→ **TASK TO CARRY OUT**
From the data below, copy exactly the lines that lie between the one holding "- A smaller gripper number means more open" and the one holding "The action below", including both, and nothing more.

→ **INFORMATION SHOWN**
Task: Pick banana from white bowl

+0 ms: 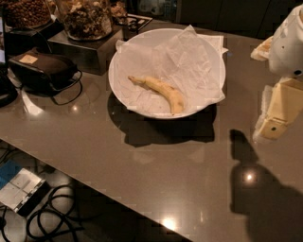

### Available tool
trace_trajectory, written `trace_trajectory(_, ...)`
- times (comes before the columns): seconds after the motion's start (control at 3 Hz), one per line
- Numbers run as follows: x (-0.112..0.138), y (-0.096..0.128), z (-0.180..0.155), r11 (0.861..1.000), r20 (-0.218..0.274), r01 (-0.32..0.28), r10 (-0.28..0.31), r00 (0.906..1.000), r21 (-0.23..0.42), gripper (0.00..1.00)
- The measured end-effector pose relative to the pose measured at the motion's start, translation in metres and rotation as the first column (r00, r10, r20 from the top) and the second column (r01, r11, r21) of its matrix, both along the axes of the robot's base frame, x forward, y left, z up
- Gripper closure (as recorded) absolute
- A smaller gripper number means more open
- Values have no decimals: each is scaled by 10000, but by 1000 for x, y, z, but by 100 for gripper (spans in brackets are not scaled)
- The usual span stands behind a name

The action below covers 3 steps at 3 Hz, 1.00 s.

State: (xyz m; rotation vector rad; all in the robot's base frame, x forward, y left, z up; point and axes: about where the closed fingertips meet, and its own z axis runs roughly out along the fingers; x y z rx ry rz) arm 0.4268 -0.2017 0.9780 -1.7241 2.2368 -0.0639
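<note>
One banana (158, 90) lies in one white bowl (116, 61) - nothing else is in the bowl but a single sheet of crumpled white paper (184, 56) that lines it and pokes past the rim at the far right. The banana rests on the paper a little left of and nearer than the bowl's middle, its thin stem pointing left and its curved body running down to the right. Nothing touches it.

The bowl stands on a dark, glossy table (142, 179). Behind it to the left are two glass jars: one (85, 19) holds a dark mixed snack and sits on a dark box (80, 49); the other (26, 12), at the far left corner, holds round brown pieces. A black pouch (42, 68) with a small tag lies in front of them.

One gripper (277, 113) shows at the right edge, a pale yellowish piece below a white arm casing, above the table and well to the right of the bowl - whether it is spread or closed cannot be told. Its shadow falls on the table nearby. Below the table's near edge, looped cords (52, 220) lie on the floor.
</note>
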Motion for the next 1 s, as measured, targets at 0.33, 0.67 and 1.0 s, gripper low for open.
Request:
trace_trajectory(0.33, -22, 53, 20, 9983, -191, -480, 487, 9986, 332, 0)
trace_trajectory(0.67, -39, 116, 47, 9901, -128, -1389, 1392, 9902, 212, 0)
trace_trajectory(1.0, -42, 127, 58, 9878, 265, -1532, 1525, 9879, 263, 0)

→ **COMPLETED TASK**
- A smaller gripper number means more open
- Values have no decimals: each is scaled by 10000, but by 1000 for x, y, z, but by 100 for gripper (spans in brackets are not scaled)
- The usual span stands behind a name

The action below covers 3 steps at 3 Hz, 1.00 s.

The work on this exercise has been finished.